从钟南山院士说那病毒会人传人到武汉封城,到全国各地的严控,作为普通人,而且是非重疫情的人怎么过的一天的呢?
我们整个区从疫情开始到现在只有三例病人,一个已经治愈出院,但是居家隔离的依然不少。自己是一个单亲妈妈,家里有个癌症晚期的老母亲,基本卧床不起,还有一个读大二的儿子,已经确定他三月前不会开学。我自己并不住在母亲住的小区,住外面的公寓楼。因为母亲无处居住,就把房间让给了她,自己则每天奔波两地买菜做饭。
社区按照上面要求只允许两天出一次家门。只能到社区解释,两个社区都表示理解,开出通行证。儿子要吃荤菜,每天绞尽脑汁,母亲要吃软糯的,每天需要花费很多心思。又要节约钱。自己面临退休,残疾的腿连同腰椎每天都在痛,换关节需要大笔钱,儿子上学还要很多钱。忽然发现自己一辈子过的捉襟见肘。
每天做完午饭回公寓楼,广播大叫哪哪人要登记,怎么怎么注意。每次体温都会很高,吓得保安师傅一遍遍“威胁”自己。

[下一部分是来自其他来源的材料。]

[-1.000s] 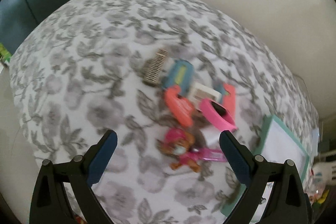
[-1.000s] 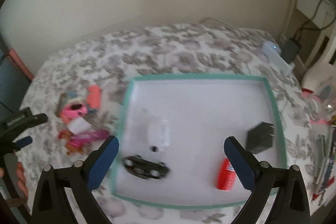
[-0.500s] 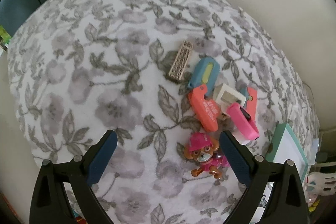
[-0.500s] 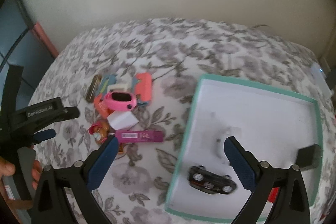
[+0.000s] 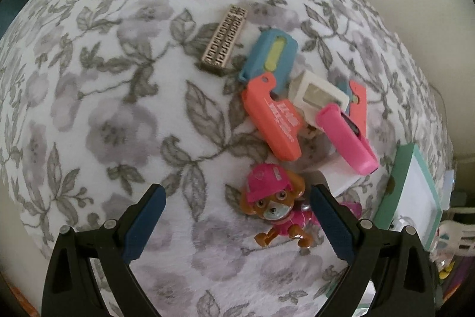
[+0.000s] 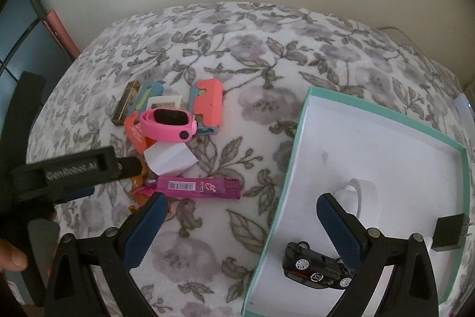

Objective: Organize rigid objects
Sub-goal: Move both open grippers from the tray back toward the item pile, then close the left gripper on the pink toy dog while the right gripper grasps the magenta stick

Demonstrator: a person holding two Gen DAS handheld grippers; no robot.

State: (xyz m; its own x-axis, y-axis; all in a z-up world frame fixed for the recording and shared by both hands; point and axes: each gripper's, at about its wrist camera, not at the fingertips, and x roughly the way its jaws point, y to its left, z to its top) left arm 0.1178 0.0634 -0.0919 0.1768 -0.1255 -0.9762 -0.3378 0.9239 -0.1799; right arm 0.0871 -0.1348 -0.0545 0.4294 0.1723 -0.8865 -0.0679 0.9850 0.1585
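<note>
Left gripper (image 5: 236,223): black plastic frame, triangular cut-outs, silver screws at finger pivots, dark blue textured pads (image 5: 144,220). Right gripper (image 6: 237,229): same build, blue pads (image 6: 337,229). Left unit's side carries white "GenRobot.AI" lettering; bare skin of a hand (image 6: 12,256) beside it.

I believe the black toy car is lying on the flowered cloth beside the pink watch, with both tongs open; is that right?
Not quite: the right wrist view shows the toy car inside the teal-rimmed box, away from the pink watch. Both tongs, left and right, are indeed open.
</note>
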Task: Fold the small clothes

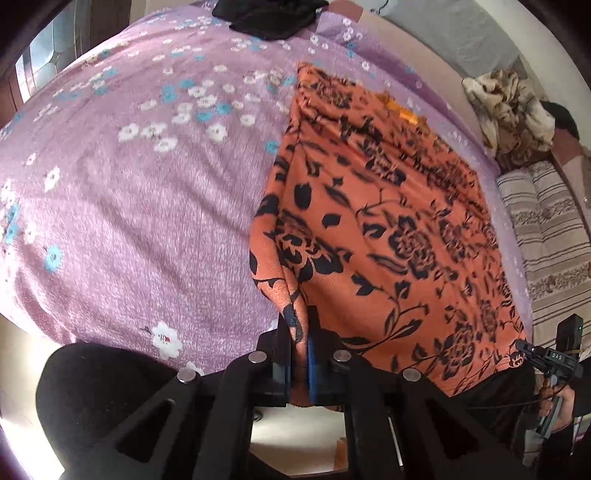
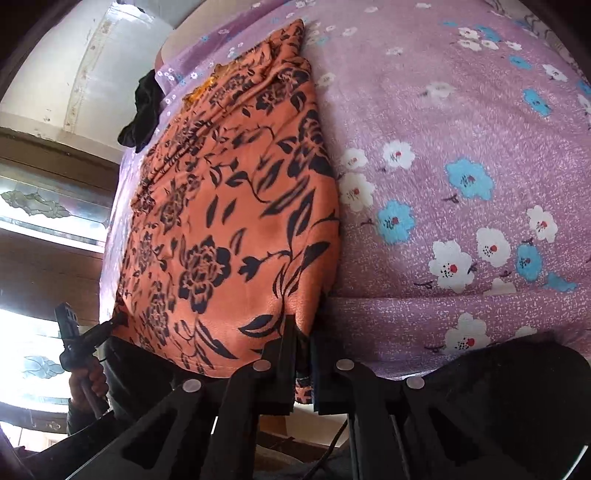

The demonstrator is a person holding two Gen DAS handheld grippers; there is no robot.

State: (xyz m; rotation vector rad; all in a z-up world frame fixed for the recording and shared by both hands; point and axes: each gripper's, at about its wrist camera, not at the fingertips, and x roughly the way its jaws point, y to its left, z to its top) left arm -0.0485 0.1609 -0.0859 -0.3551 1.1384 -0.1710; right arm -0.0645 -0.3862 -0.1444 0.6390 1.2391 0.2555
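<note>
Setting: We work over a bed spread with a purple flowered blanket point(image 1: 147, 192), a window at the upper left of the left wrist view.
Garment: An orange cloth with black flowers point(image 1: 388, 221) lies lengthwise on the blanket, filling the right half of the left wrist view and the centre-left of the right wrist view point(image 2: 221, 206). Its far end rests on the bed; its near edge is lifted.
Left tongs: The left gripper point(image 1: 300, 354) is pressed together on one near corner, at bottom centre of its frame.
Right tongs: The right gripper point(image 2: 303, 365) pinches the other near corner, cloth showing between its fingers.
Elsewhere: A black garment point(image 1: 269, 18) sits at the top of the frame; crumpled beige cloth point(image 1: 509, 110) lies at the upper right.
Step, as we judge it: Carrying the near edge over to the far end.
Doing it well: We would keep both corners level and taut, move together, and lay edge on edge before letting go.
</note>
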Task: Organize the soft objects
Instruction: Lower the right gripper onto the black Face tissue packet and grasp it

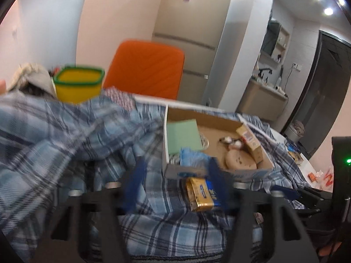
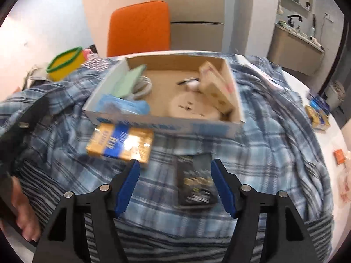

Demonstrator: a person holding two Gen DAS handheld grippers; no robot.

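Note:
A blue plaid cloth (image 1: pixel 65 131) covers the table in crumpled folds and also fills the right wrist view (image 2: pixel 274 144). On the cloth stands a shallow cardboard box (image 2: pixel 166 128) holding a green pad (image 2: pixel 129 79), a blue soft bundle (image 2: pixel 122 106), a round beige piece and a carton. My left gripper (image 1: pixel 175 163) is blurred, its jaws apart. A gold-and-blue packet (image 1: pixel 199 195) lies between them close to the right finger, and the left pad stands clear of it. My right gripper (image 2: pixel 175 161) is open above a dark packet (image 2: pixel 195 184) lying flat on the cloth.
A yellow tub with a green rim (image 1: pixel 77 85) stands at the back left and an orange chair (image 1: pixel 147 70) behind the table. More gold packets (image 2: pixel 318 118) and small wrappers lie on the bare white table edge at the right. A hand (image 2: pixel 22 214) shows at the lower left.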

以前只腿痛,从不测量体温,现在是天天体温,次次高。但是知道应该没事。最后也都没事。
因为高龄有的孩子,有点溺爱。所以感觉做人特别失败,孩子自私,懒惰,每天睡到很晚。不想和他吵架,一大声说话,血压蹭蹭上来,夏天已经换过一次降压药,尽量平静。
单位说要家里办公。真是千头万绪。到处和同事联系,查资料,网络崩溃,手机卡,各种软件硬件不会用,着急的不知所云。腰腿厉害,去医院配膏药,结果中医科全关闭,自行车每骑一步都痛的难受。
春节头几天睡眠还行,这几天又开始出现严重的睡眠问题,又开始吃安定,睡不着的时候一次次上厕所,一个晚上能有几十次。忽然想哭,发现原来已经很多年哭不出来,泪腺已经萎缩,医生说那是干眼症。头整天晕晕的,走路踩棉花一样。
不能抱怨,朋友圈发个体温莫名高的东西领导都来“关心”,平时死活都不会问。晚上一个人躺在床上老想死,可是想到老娘可怜巴巴地也躺着起不来,实在于心不忍。再说别人一定会说矫情,有什么想不开的,人家重灾区的病人苦苦求生呢。其实这个世界依然有一种生,叫痛不欲生,依然有一种死,叫生不如死。